Huit heures cinq, je suis sur la plage
Le soleil dort encore dans son sac de couchage.
J'suis seul avec le bruit des vagues
Avec le bruit du vent qui rêve et qui divague.
Huit heures vingt-cinq, comme d'habitude
La nénette au teckel étend sa solitude.
Devant l'Optimist amarré, à l'endroit où le sable est mouillé de marée.
Huit heures trente, c'est l'heure du footing matinal
Du barbu qu'est gardien du camping.
Il est suivi par deux mésanges en slip rose.
Elles passent pas d'habitude, les temps changent.
Et bien qu'j'sois tout près comme chaque jour
La nénette au teckel me dit même pas bonjour.
Elle ouvre son roman policier quotidien.
J'ai rien à foutre, est-ce qu'elle est mariée?
Huit heures quarante, à moitié mort
C'est l'champion du windsurf qui s'dirige vers le bord.
Avant qu'son machin soit hissé
On a l'temps d'voir venir, il sera neuf heures passées.
Et sur le sable juste à côté d'la nénette au teckel, y a un coeur dessiné.
RF ça fait Renée François
Pas République Française, fin d'boum, ça va de soi.
Neuf heures moins le quart, si j'm'écoutais
J'piquerais bien une petite tête pour m'refaire une santé.
Mais j'attends qu'ils mettent les drapeaux
Des fois qu'on n'ait pas l'droit, j'veux pas risquer ma peau.
Décidément elle me plaît bien
La nénette au teckel, si y avait pas son chien.
Y a une guêpe qui lui tourne autour.
Saloperie de bestiole, sûr qu'ça va être mon tour.
Neuf heures moins cinq, tennis en main
Le vieux play-boy sur le retour fait son p'tit bout de chemin.
Les lunettes à la Paul Newman, pantalon de survêt' et tee-shirt Superman.
Et bien qu'il ralentisse le pas
La nénette au teckel ne le regarde même pas.
Avec son caniche troisième âge
L'air de rien, il s'en fout, il cueille des coquillages.
Neuf heures, l'mec au wind fait trempette.
Tiens, y a l'institutrice qui passe en bicyclette.
J'l'avais jamais vue en maillot.
Pas mal la p'tite instit', si y'avait pas son vélo.
Voile dans l'air, voile dans l'eau devant
La nénette au teckel, Mister wind cherche le vent.
Mais d'ici qu'il se soit lancé
On a l'temps d'voir venir, il sera dix heures passées.
Neuf heures dix, guitare sur le dos
V'là les zouaves d'aujourd'hui dans leurs blue-jeans crado.
Neuf heures vingt, dans leur camionnette
C'est les flippés du self qui poursuivent une minette.
Et planqué derrière le bateau
D'la nénette au teckel, un mec prend des photos.
Quelle merde ces plages, c'est plein d'beatniks
Sans parler des capotes et des sacs en plastique.
Bientôt dix heures et sur la plage
Le soleil est sorti de son sac de nuages.
Les gens sortent avec le soleil
Et poussés par le vent, les voiliers font pareil.
Petit à p'tit, en rangs d'oignons
Les parasols en fleurs poussent comme des champignons
Et puis les drapeaux verts qui flottent
Et les crânes qui se frottent et qui flottent sur la flotte.
Le type au wind a décollé, attention les baigneurs, dérapage contrôlé.
Parée pour l'équipée sauvage, la colo s'fout à l'eau en gilet de sauvetage
Et les gosses qui empilent des pneus
Les fils de cerf-volant qui s'cassent et s'font des noeuds
Et puis la nénette au teckel
Qu'arrête pas d'bouquiner, qu'en finit pas d'être belle
Et puis les bronzés de service
Qui font bisquer les blancs et les rouge écrevisses.

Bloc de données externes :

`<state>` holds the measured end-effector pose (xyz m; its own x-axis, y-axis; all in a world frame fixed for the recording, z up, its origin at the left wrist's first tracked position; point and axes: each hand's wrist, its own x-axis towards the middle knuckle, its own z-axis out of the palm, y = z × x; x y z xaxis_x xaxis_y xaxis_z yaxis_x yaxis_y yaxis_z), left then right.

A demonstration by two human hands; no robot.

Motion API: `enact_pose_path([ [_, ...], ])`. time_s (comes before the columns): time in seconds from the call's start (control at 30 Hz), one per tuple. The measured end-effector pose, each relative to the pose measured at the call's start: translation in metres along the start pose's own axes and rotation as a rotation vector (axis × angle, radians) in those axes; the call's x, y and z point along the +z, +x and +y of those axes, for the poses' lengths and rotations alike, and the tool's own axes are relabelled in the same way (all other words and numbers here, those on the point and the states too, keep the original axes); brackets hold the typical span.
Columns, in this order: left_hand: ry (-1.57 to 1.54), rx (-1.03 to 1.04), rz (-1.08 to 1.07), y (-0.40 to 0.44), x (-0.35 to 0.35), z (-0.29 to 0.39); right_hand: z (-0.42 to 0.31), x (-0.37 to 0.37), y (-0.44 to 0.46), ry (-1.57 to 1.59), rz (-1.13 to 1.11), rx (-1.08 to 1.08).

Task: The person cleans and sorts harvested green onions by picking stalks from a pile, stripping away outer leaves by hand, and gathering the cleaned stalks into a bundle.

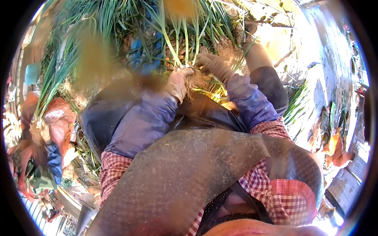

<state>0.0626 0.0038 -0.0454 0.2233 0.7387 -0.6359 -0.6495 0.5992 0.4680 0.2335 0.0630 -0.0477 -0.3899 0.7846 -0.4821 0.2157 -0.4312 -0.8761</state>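
Observation:
My left hand, in a dirty pale glove, is closed round the lower ends of a few green onions. Their leaves point away from me, and brown roots hang beside the glove. My right hand, also gloved, has its fingers curled in against the same stalks from the right. Its fingertips are partly hidden, so whether it grips a single stalk or loose outer leaves is unclear. Just beyond both hands lies a big heap of green onions with their roots on.
A dark apron covers my lap. Blurry smudges hide parts of the heap. At left stand a reddish plastic bag and camouflage cloth. More green onions lie at right, near wet ground and an orange bag.

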Motion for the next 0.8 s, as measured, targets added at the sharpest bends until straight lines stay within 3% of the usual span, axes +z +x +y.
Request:
enact_pose_path([
  [0.07, -0.040, -0.042, 0.030, -0.001, 0.005, 0.003, 0.030, 0.017, 0.026, -0.479, 0.076, -0.632],
  [0.1, -0.108, -0.051, 0.030, -0.005, 0.009, 0.006, 0.032, 0.016, 0.028, -0.479, 0.084, -0.633],
  [0.17, -0.092, -0.075, 0.057, -0.005, 0.009, 0.015, -0.007, 0.019, 0.014, -0.364, -0.025, -0.126],
  [0.3, -0.302, 0.086, -0.167, -0.007, 0.018, 0.023, -0.019, -0.019, 0.044, -0.120, 0.137, -0.129],
  [0.4, -0.240, 0.273, 0.038, -0.014, 0.028, 0.037, -0.007, -0.053, 0.085, -0.537, 0.347, -0.505],
  [0.47, -0.296, 0.242, -0.005, -0.002, 0.006, 0.035, 0.021, -0.075, 0.100, -0.732, 0.365, -0.249],
  [0.53, -0.144, 0.070, -0.027, 0.000, -0.005, 0.043, 0.054, -0.096, 0.106, -0.917, 0.379, 0.028],
  [0.6, -0.169, 0.380, 0.103, 0.007, 0.006, 0.025, 0.065, -0.109, 0.111, -1.093, 0.396, 0.304],
  [0.63, -0.216, 0.274, 0.029, 0.006, 0.004, 0.026, 0.018, -0.080, 0.065, -1.148, 0.429, 0.126],
  [0.67, -0.196, 0.249, -0.012, 0.011, -0.003, 0.022, 0.019, -0.090, 0.069, -1.148, 0.435, 0.130],
  [0.73, -0.134, 0.202, -0.139, 0.004, 0.000, 0.025, 0.041, -0.131, 0.085, -0.801, 0.419, 0.120],
  [0.8, -0.067, 0.090, -0.056, 0.001, 0.002, 0.025, 0.071, -0.158, 0.096, -0.623, 0.413, 0.108],
])
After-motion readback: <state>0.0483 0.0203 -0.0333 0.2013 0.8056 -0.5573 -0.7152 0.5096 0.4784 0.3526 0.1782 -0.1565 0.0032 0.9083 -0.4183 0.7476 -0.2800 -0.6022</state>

Et puis la valse des torchons
La valse des nichons et celle des vieux cochons.
Bientôt onze heures et sur le sable
Y'a plus d'place pour rêver sur les matelas gonflables.
Bientôt onze heures, il se fait tard
La nénette au polar s'barre avec son clébard.
Onze heures moins cinq, comme chaque matin
Un marchand de chouchous balade son baratin.
Onze heures, fini pour aujourd'hui
Plus d'nénette au teckel, y a trop d'monde, je m'ennuie.